Dans le Sud-Est, les céréales sont aujourd'hui à des stades peu avancés pour le secteur, avec parfois des difficultés d'enracinement, compliquant l'alimentation des parties aériennes des plantes. Le manque de pluie risque d'impacter la croissance des cultures et le potentiel de rendement.

Plus au nord, les cultures sont moins avancées. Les apports d'azote n'ont pas toujours pu être valorisés du fait du manque d'eau. Les parcelles implantées dans les sols superficiels sont les plus touchées.

Bien repérer le stade épi 1 cm

19/03/19
Un prélèvement manuel d’une vingtaine de maîtres brins permet de repérer le stade épi 1 cm du blé tendre.

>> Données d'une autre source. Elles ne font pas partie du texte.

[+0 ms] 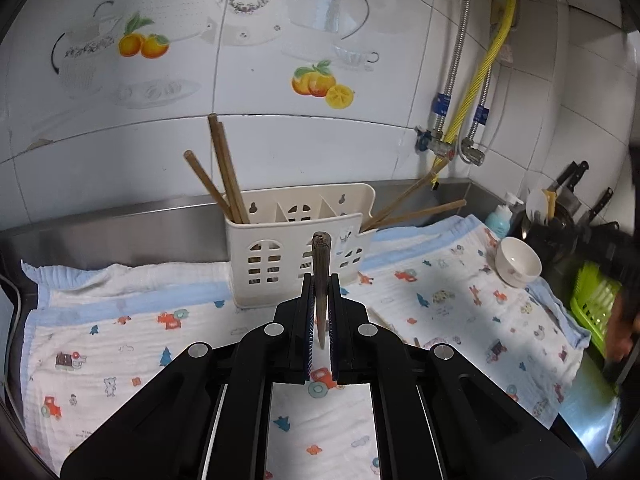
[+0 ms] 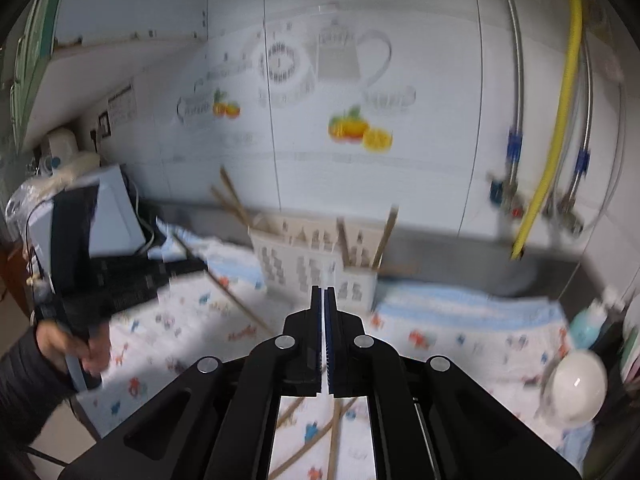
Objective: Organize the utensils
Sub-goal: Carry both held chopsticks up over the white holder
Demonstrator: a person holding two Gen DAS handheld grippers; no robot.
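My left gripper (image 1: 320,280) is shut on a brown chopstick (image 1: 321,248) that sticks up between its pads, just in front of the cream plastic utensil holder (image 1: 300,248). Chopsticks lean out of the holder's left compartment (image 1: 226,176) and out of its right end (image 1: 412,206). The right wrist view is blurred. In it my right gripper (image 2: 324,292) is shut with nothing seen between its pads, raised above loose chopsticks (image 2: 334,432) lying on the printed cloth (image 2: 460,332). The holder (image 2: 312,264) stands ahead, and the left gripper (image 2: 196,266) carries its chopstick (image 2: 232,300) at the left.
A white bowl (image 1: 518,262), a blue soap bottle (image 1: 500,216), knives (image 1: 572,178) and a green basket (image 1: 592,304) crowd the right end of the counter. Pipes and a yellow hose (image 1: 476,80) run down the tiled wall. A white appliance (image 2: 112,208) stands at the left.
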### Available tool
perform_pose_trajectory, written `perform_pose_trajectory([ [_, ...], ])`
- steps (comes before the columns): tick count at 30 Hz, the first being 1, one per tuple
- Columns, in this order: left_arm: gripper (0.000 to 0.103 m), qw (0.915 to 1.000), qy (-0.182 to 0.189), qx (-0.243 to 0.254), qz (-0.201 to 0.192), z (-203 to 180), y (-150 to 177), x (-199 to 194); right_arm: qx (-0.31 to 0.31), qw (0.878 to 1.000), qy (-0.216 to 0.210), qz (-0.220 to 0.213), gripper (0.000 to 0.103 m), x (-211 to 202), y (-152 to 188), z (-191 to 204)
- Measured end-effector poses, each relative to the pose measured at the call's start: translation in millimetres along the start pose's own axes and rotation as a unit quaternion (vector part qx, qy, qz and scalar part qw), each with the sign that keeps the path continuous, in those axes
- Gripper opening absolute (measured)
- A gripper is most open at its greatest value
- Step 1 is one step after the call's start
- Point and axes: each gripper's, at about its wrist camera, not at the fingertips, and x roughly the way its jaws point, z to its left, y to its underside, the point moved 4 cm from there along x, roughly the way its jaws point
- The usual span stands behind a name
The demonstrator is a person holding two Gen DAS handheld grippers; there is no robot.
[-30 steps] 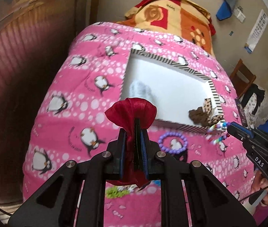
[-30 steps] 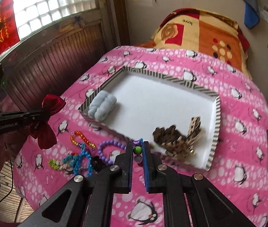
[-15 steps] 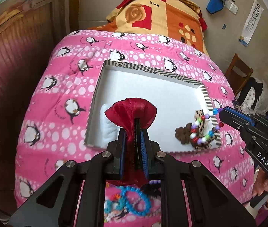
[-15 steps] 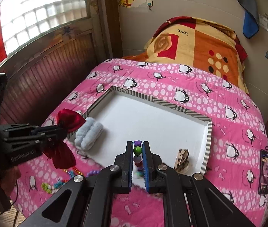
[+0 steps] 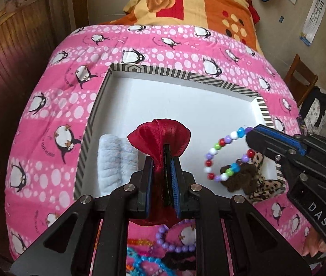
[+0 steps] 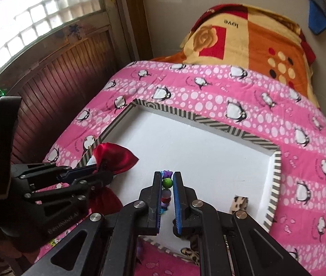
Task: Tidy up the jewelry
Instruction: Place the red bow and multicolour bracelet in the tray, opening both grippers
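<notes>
The red satin bow (image 5: 160, 135) sits clamped between the fingers of the left gripper (image 5: 164, 158), hanging over the near left part of the striped-rim tray (image 5: 185, 76). The multicoloured bead bracelet (image 5: 222, 154) dangles from the right gripper (image 5: 251, 133), whose fingers are clenched on a few of its beads, over the near right part of the same tray.

The likeliest slip is with the bracelet: only a short run of beads is pinched, so a jolt could let the round beads roll out of the pads, and the loop could drop on the brown leopard-print scrunchie (image 5: 245, 179) already in the tray's near right corner and tangle with it. The bow is slippery satin held by its knot; released too near the rim, it could fall outside the tray or land on the pale blue fluffy scrunchie (image 5: 114, 161) just beside it. The two grippers also work close together over the tray, so one could knock the other.

The left wrist view shows the whole hanging loop, both scrunchies, and the purple bead bracelet (image 5: 176, 241) with other pieces waiting on the pink penguin quilt (image 5: 55, 105) short of the tray. The right wrist view shows only a few beads between its own fingers, but gives the bow side-on, both lobes visible.
</notes>
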Motion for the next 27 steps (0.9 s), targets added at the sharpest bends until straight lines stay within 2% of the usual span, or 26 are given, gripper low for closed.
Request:
perform_pose_trajectory([
  [4,0.014,0.9999,-0.004,-0.001,0.011,-2,-4,17,0.013,1.000,-0.002,0.022,0.009,23,2,-14],
  [11,0.014,0.9995,-0.009,0.001,0.031,-8,-8,42,0.075,0.995,0.026,0.063,0.009,63,11,-74],
  [18,0.014,0.9987,-0.028,0.003,0.043,-10,-9,63,0.086,0.993,0.030,0.072,0.009,76,20,-80],
  [19,0.014,0.9986,-0.030,0.004,0.044,-10,-9,64,0.089,0.993,0.030,0.074,0.012,77,21,-80],
  [20,0.014,0.9984,-0.031,0.004,0.046,-10,-9,65,0.094,0.992,0.031,0.077,0.024,77,22,-81],
  [21,0.014,0.9984,-0.033,0.005,0.045,-10,-9,64,0.099,0.992,0.032,0.076,0.043,75,24,-83],
  [22,0.014,0.9985,-0.035,0.007,0.042,-10,-8,63,0.102,0.992,0.032,0.070,0.046,72,24,-84],
  [27,0.023,0.9983,-0.035,0.010,0.046,-13,-7,59,0.089,0.994,0.039,0.053,0.046,54,25,-81],
])
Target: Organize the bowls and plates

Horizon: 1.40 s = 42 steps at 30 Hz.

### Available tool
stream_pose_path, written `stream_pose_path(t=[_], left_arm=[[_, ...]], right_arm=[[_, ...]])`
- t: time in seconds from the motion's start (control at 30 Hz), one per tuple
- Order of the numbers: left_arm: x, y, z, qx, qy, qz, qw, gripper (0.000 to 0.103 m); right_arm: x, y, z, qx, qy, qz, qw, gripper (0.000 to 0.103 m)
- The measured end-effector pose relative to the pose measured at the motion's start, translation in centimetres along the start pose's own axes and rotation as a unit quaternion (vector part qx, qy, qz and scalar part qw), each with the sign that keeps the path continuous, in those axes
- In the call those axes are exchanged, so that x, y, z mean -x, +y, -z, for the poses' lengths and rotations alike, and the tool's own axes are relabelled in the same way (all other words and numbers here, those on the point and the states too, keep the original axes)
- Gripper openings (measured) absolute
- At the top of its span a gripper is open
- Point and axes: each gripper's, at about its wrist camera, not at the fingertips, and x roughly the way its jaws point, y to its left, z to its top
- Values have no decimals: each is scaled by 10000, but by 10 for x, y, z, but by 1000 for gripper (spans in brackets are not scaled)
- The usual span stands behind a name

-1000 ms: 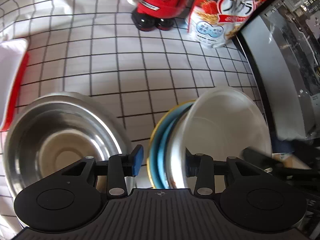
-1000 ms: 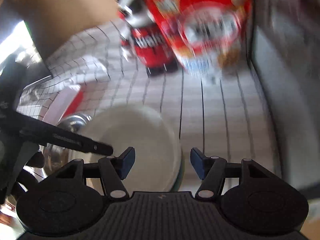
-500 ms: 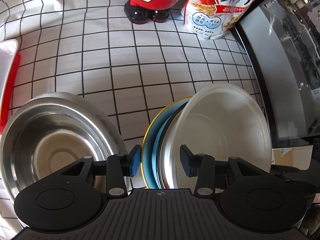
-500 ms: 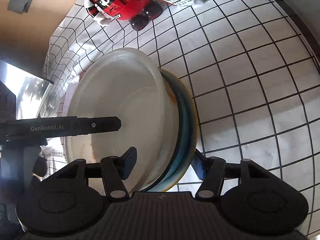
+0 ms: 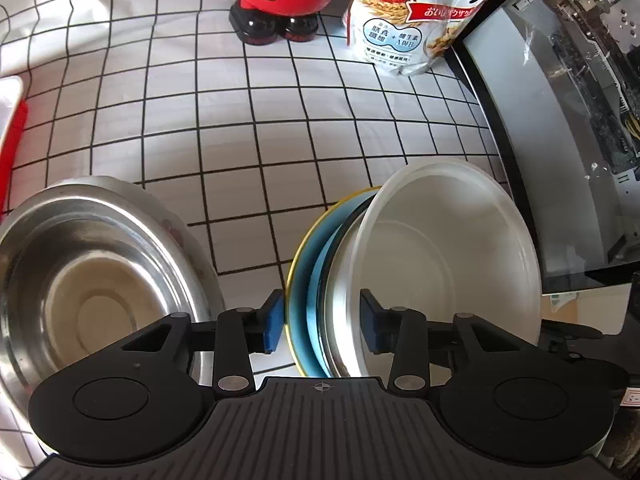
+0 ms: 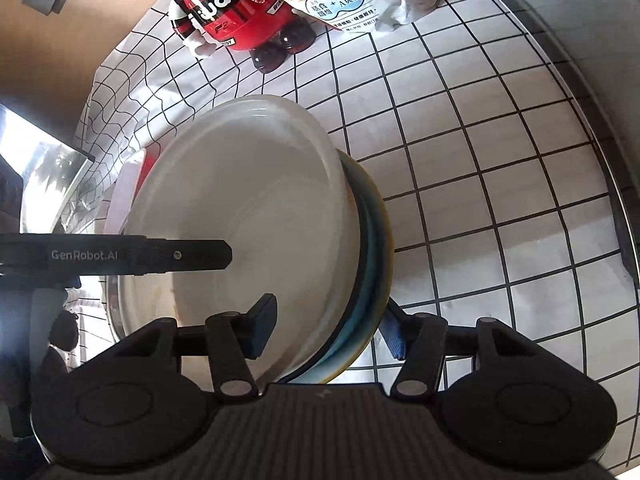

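Pressure from left gripper (image 5: pixel 322 320), fingers (image 5: pixel 273 320) just closing onto the upended bowl-and-plate stack (image 5: pixel 440 264), must hold until right gripper (image 6: pixel 329 329), fingers (image 6: pixel 264 320) loosely straddling, pinches too.
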Motion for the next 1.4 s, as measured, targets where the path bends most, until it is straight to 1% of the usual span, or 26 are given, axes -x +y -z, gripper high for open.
stream_pose_path(t=[0.07,0.17,0.2,0.23,0.27,0.33,0.37,0.47,0.7,0.8,0.93,1.0,1.07,1.1,1.17,1.23,1.33,1.4], left_arm=[[2,1,3,22,-74,12,10000,41],[7,5,10,110,-189,119,9997,41],[9,8,11,143,-222,173,9995,41],[10,10,11,169,-245,228,9993,41],[10,12,12,203,-257,282,9991,41],[9,15,13,271,-246,347,9987,41],[8,15,13,276,-244,341,9987,41],[8,16,16,293,-226,334,9988,41],[26,15,22,170,-407,419,9981,41],[31,15,21,194,-491,398,9978,41],[26,17,21,226,-421,295,9984,41],[25,15,23,193,-383,315,9986,40],[25,11,25,107,-384,353,9986,40],[25,10,26,55,-395,368,9985,40],[26,7,28,-60,-448,341,9984,40],[29,8,30,-68,-537,396,9977,40],[40,14,36,-26,-804,490,9956,40],[46,21,41,34,-962,646,9933,40]], right_arm=[[2,5,1,147,-150,142,9997,56],[14,21,3,678,-641,637,9936,57],[18,25,3,810,-752,756,9910,58],[21,29,3,935,-845,849,9884,62],[22,30,2,994,-877,875,9873,65],[20,31,-1,953,-795,819,9889,65],[18,30,-2,901,-715,747,9905,66],[14,32,1,897,-691,789,9904,67],[28,33,1,1040,-942,960,9854,67],[28,30,-2,964,-941,961,9862,67],[25,22,-3,734,-855,922,9893,67],[24,21,-2,699,-871,935,9893,65],[23,23,-3,702,-908,933,9890,60],[23,24,-3,709,-928,927,9888,60],[22,27,-3,719,-984,920,9883,60],[21,32,-4,745,-1079,991,9864,60],[24,41,-1,970,-1324,1137,9799,60],[27,48,2,1138,-1473,1228,9748,60]])
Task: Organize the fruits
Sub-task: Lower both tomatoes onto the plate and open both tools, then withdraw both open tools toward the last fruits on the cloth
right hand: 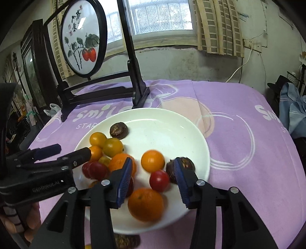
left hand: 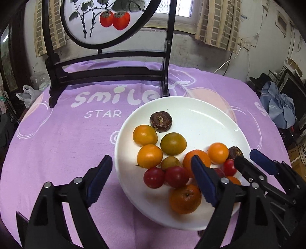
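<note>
A: Where's the fruit?

B: All on the white plate, which sits on the surface under a purple cloth. Yellow-orange tomatoes cluster toward the plate's left, red tomatoes just below them, and two oranges – one near the front rim, another partly behind a blue pad.

A: Anything brown?

B: Two dark chestnuts. One lies alone toward the far side of the pile; the other is at the right edge of the plate, partly hidden by a pad in the right wrist view.

A: The left hand-held gripper?

B: The left hand-held gripper is spread wide, nothing between its pads. Its left finger hangs over the cloth just outside the plate's rim; its right finger is over the fruit pile.

A: And the right hand-held gripper?

B: The right hand-held gripper is parted a moderate way and grips nothing. Between its pads you see a red tomato and the front orange – both lying on the plate, neither pinched. The orange is a bit blurred.

A: Do the two tools touch?

B: They're close together over the plate's front half; I can't tell about contact. A hand shows at the lower left of the right wrist view, wrapped round the left tool's grip.

A: What's behind the plate?

B: A dark wooden stand with a round painted screen showing red fruit, standing on the cloth at the far side.
</note>
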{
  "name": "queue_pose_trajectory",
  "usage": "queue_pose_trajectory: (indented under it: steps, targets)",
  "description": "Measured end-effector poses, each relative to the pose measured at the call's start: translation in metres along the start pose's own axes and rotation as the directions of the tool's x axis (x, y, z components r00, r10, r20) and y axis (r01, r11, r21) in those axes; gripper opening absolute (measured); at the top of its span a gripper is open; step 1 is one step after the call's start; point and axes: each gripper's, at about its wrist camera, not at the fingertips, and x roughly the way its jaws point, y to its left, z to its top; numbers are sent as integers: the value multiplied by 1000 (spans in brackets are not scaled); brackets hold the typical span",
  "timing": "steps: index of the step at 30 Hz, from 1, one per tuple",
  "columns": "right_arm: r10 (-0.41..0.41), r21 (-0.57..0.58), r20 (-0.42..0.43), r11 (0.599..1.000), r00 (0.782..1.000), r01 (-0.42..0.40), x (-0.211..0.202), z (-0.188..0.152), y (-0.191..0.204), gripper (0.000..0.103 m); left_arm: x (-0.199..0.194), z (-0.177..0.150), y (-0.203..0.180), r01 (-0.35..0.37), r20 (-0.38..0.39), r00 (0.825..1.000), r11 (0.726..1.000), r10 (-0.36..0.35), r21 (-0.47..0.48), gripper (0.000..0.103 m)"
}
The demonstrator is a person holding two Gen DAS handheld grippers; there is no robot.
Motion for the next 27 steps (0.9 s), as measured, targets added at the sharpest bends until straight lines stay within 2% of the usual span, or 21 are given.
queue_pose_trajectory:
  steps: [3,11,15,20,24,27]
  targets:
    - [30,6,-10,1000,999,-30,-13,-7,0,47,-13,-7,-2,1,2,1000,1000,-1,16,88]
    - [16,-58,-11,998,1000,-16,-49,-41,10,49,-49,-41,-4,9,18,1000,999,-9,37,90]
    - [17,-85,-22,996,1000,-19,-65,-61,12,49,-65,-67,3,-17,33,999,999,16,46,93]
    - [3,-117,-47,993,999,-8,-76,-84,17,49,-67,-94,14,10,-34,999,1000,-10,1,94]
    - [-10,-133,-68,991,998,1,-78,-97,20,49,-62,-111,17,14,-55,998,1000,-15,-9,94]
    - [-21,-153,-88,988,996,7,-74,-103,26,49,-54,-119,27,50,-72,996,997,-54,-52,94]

Fertilisation azotée, régulateur de croissance, désherbage de rattrapage, fongicide… Le stade « épi 1 cm » constitue un repère clé pour le raisonnement de nombreuses interventions sur blé tendre. Le repérer permet d’ajuster les traitements. Pour ce faire, prélever 20 maîtres brins, au hasard de la parcelle de préférence, dans une zone homogène. Eviter les tournières, les bordures de parcelles ou les passages de roues : autant de lieux où les plantes peuvent présenter un retard de croissance.

Fendre les tiges en deux puis mesurer la hauteur qui sépare le plateau de tallage (départ des racines) et la pointe de l’épi. La moyenne des 20 mesures donne une indication du stade de la parcelle. Attention à bien repérer les « faux nœuds ». Ces derniers se forment généralement quand la profondeur de semis est importante : une élongation se produit alors. La hauteur de l’épi doit, dans ce cas, se mesurer à partir du faux nœud. 

Jusqu’à dix jours d’avance

11/03/19
Le climat a accéléré la croissance des céréales. L’avance est d’une dizaine de jours.

Les stades des céréales sont en avance sur le calendrier « classique » d’évolution. Le climat de ces dernières semaines a accéléré la croissance des plantes. Ainsi, dans les Hauts de France par exemple, les parcelles les plus avancées sont au stade « décollement de l’épi » avec des hauteurs d’épi enregistrées de 1 à 4 mm pour les blés tendres et de 5 à 6 mm pour les orges d’hiver. Dans le Sud, les blés durs semés en octobre sont entrés en montaison : les blés de force également. L’avance est en moyenne d’une dizaine de jours.

Le réseau d’observation Céré’Obs de FranceAgriMer évoque, au 8 mars, des conditions de cultures bonnes à très bonnes pour 86 % des parcelles de blé tendre et relate que le stade épi 1 cm est atteint pour 6 % des surfaces observées (contre 3 % en 2018 à la même date). 93 % des orges de printemps sont déjà semées contre 28 % à la même période en 2018.